John T. Cacioppo, director of the Center for Cognitive and Social Neuroscience at the University of Chicago, says that, conversely, the practical social support of marriage—having someone to share a healthful meal, remind you to take your medicine, or drive you to the doctor—cannot fully account for the observed health benefits of intimate connection.
 
“Linda Waite’s findings were that marriage at the very least led to a slowing of the declines in health we see with aging,” says Cacioppo, president of the Association for Psychological Science and an advisor to eHarmony’s research team. “When we added the distress of feeling isolated within the marriage into a statistical analysis of our own marriage data, the health benefit disappeared. And as we all know, marriage can also add stress to life. Our data from many different sources suggest that, to a large extent, it’s the subjective experience itself—whether you are socially satisfied or socially distressed—that’s driving health in either a positive or a negative direction.”
 
In the early 1990s, Cacioppo, along with Gary Berntson of Ohio State University, co-founded the discipline of social neuroscience, which incorporates social psychology’s methods of observation and self reports, experimental manipulations, and longitudinal studies, but cross-correlates with extensive analysis of biophysical markers.

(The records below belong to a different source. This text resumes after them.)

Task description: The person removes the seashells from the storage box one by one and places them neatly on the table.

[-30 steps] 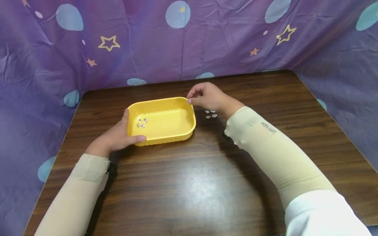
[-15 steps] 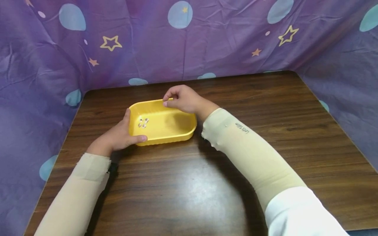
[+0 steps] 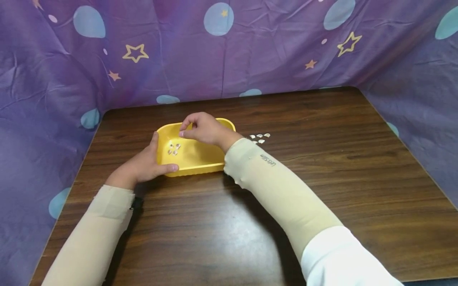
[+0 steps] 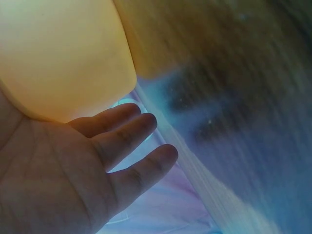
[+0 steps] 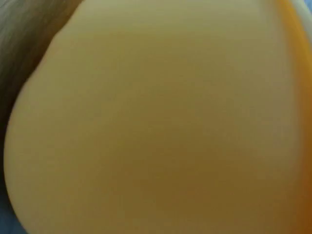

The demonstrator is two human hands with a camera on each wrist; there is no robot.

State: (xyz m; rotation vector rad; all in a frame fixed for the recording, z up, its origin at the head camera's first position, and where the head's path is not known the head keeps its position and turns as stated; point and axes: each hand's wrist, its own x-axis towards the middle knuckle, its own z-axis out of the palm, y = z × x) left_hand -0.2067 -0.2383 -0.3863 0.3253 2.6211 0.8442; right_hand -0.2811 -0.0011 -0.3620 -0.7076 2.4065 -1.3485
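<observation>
Above the yellow tray (image 3: 196, 171), near its far wall, the right grip (image 3: 204, 128) was found with thumb and forefinger brought near each other; whether a piece lay between them could not be told, and the right wrist view, blurred, did not settle it. The left grip (image 3: 143, 163) held the tray's left end, thumb over the near rim; the left wrist view showed three fingers extended beside the wall.

Just left of the right grip, four small pale pieces (image 3: 178, 146) lay on the tray floor near its left end. Outside, well short of the desk's far right corner, at least five loose pieces (image 3: 261, 141) lay near the tray's right end; the arm possibly covered more. By count, the work was judged partial: four inside, at least five outside.

The tray stood toward the far left corner of the desk (image 3: 358, 178). Beyond the far edge hung a purple cloth (image 3: 247, 59) printed with stars.
</observation>
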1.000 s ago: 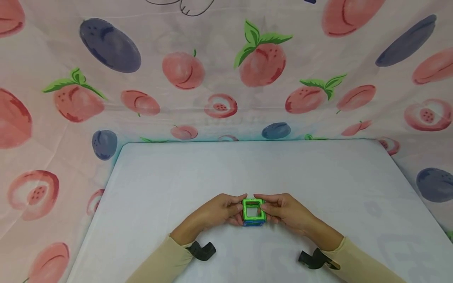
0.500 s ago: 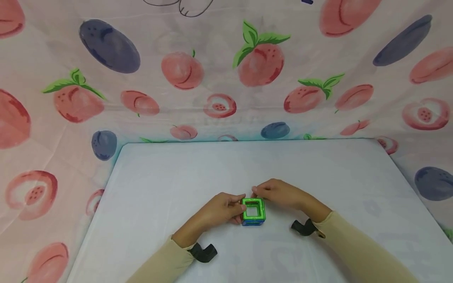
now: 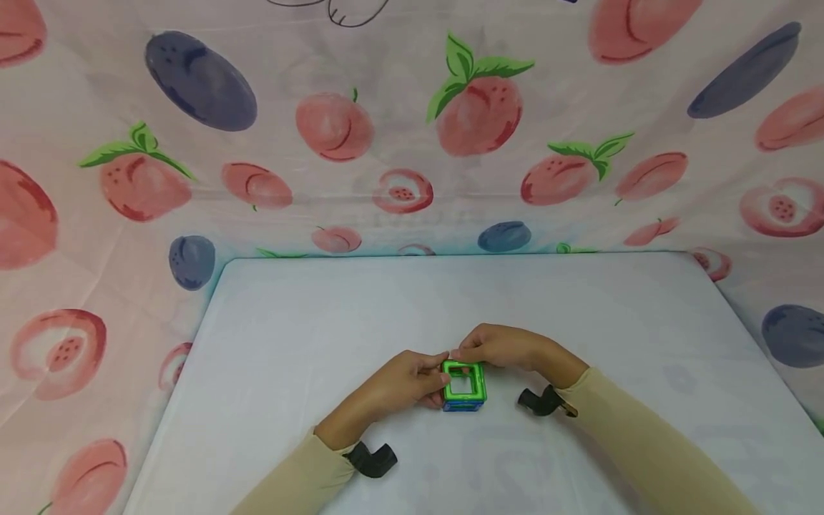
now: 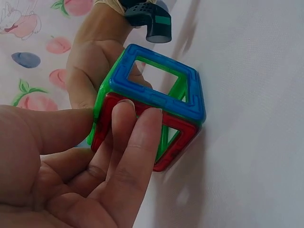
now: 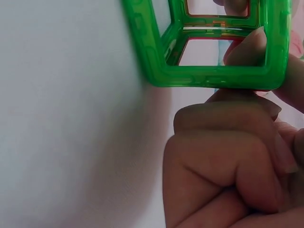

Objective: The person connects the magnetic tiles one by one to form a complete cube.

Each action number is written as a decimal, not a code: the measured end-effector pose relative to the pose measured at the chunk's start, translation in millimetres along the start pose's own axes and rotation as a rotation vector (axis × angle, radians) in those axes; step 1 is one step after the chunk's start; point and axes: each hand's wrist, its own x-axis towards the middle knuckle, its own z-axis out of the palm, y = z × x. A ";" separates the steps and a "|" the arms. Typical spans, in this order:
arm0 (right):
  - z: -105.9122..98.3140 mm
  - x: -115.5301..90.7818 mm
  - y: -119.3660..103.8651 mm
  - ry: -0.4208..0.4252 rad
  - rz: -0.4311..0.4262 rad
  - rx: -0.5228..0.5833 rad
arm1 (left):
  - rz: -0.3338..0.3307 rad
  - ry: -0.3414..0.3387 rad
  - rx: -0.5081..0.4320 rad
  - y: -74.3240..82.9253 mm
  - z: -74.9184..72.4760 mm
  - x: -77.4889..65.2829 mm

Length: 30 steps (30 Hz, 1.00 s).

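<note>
A small cube of magnetic tiles (image 3: 479, 384) sits near the middle of the white table, its open-centred green square on top. In the left wrist view its blue tile (image 4: 156, 100) and red tile (image 4: 184, 127) show; a green side tile (image 5: 213, 77) fills the top of the right wrist view. My left hand (image 3: 410, 386) grips the cube's left side, thumb at the green edge and fingertips against the red tile. At the far top edge, my right hand (image 3: 508, 346) pinches the cube with curled fingers. The exact contact of the right fingertips is partly hidden.
The white table (image 3: 322, 300) reaches back to a fruit-print cloth (image 3: 399, 143) that also hangs along both sides. Black wrist cameras (image 3: 373, 460) stick out below both sleeves, the right one (image 3: 539, 402) close to the cube's right.
My right hand has left the cube's right side, moving up and left to its far edge, where the fingers pinch. The left hand keeps its grip; the cube has barely moved.
</note>
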 end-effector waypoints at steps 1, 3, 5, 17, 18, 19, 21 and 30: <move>0.3 0.0 -0.3 0.003 0.007 -0.004 | -0.001 0.000 0.003 0.1 0.2 -0.2; 1.2 -1.7 -1.0 0.029 0.014 -0.028 | -0.003 0.003 0.010 0.3 0.6 -0.7; 2.7 -6.5 -2.4 0.087 0.020 -0.081 | -0.006 0.003 0.011 0.1 1.0 -1.4; 35.0 -65.5 -9.6 0.254 -0.091 -0.454 | 0.033 -0.041 0.165 -1.3 -1.3 -3.4; 39.1 -66.0 -8.6 0.273 -0.097 -0.472 | 0.037 -0.041 0.187 -1.2 -1.5 -3.8; 42.9 -66.0 -7.7 0.296 -0.103 -0.488 | 0.041 -0.041 0.205 -1.6 -1.5 -4.0; 48.9 -64.8 -6.0 0.343 -0.115 -0.529 | 0.044 -0.039 0.224 -1.9 -1.5 -4.5; 55.5 -62.2 -4.1 0.396 -0.159 -0.549 | 0.049 -0.006 0.252 -1.8 -0.7 -3.7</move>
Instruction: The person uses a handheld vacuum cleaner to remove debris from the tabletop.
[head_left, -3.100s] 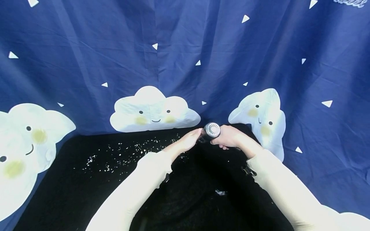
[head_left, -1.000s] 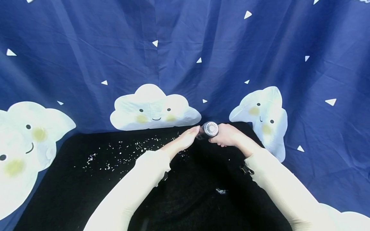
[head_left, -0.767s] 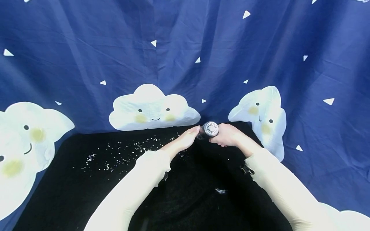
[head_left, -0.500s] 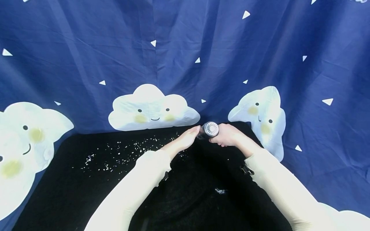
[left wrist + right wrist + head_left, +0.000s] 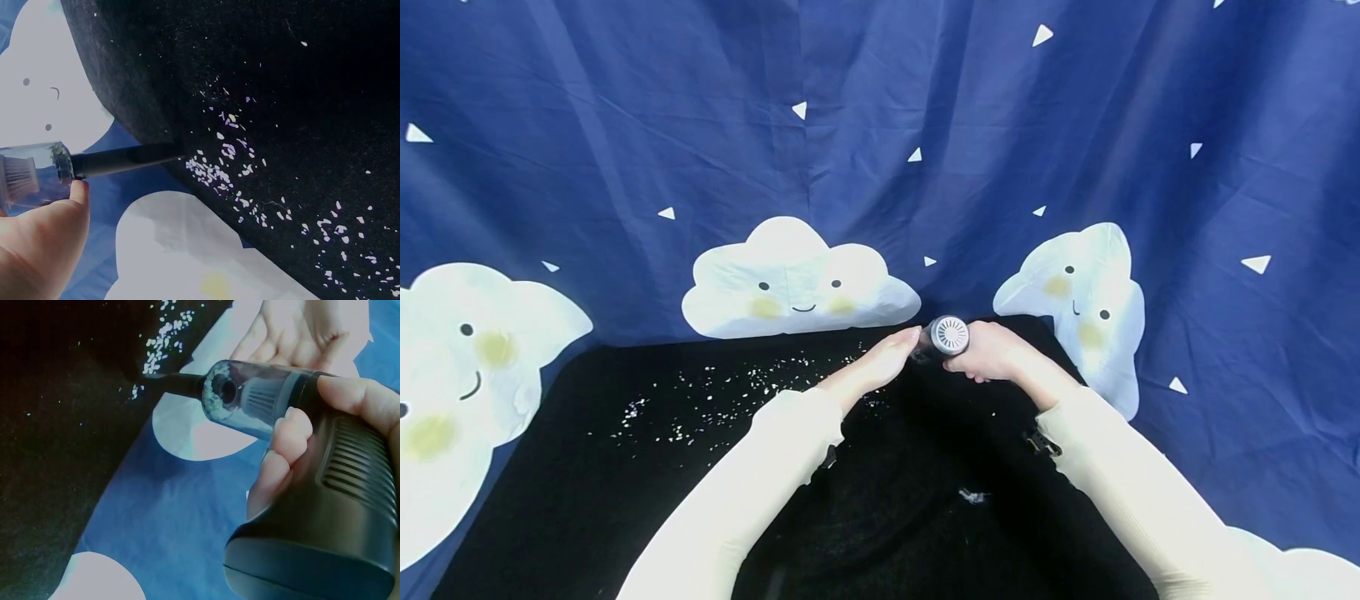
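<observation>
My right hand (image 5: pixel 988 350) grips the dark handle of a handheld vacuum cleaner (image 5: pixel 312 487), its fingers wrapped round the body. The vacuum's grey slotted end (image 5: pixel 951 334) faces up in the head view. In its clear dust cup (image 5: pixel 250 400) are a filter and pale bits gathered near the front. The left hand (image 5: pixel 47 240) touches the cup from the side with extended fingers; in the right wrist view its palm shows beyond the cup. A black narrow nozzle (image 5: pixel 125 159) reaches to the black surface, its tip beside a cluster of white scraps (image 5: pixel 209 172).
More white scraps (image 5: pixel 707 404) lie scattered over the left back of the black-covered table (image 5: pixel 587 517). A small whitish clump (image 5: pixel 974 497) lies nearer the front. Behind the table's back edge hangs a blue curtain (image 5: pixel 865 83) with cloud prints.
Compared with about three seconds ago, the vacuum and both hands sit very slightly farther left. Over the last second they hold nearly still, and the grips are the same.
</observation>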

In addition to blood pressure, stress responses, and immune function, these markers include neuroimaging (fMRI) that reveals specifically which brain area is activated in conjunction with which purported emotional response.
 
“Multivariate, multilevel analysis,” says Gian Gonzaga, who will do much of the hands-on eHarmony research. “It’s like 3-D chess.”
 
In 2001, Cacioppo received a $7.5-million grant from the National Institutes of Aging to study how the social stress of feeling isolated can affect human health. His data suggest that the feeling of protracted emotional isolation (again the subjective experience) contributes to learned helplessness, which leads to passive coping, which leads to higher total peripheral resistance in the cardiovascular system, which over time leads to high blood pressure.
 
One of Cacioppo’s most recent findings is that the distress of emotional disconnection can, in fact, alter gene expression in human leukocytes, the immune system cells that defend against infectious disease. Specifically, this subjective social factor—the feeling of being isolated, not the objective reality—was associated with under-expression of anti-inflammatory glucocorticoid response and over-expression of genes bearing response elements for pro-inflammatory transcription factors. Such inflammation, when prolonged, has been associated with heart disease, arthritis, and even Alzheimer’s.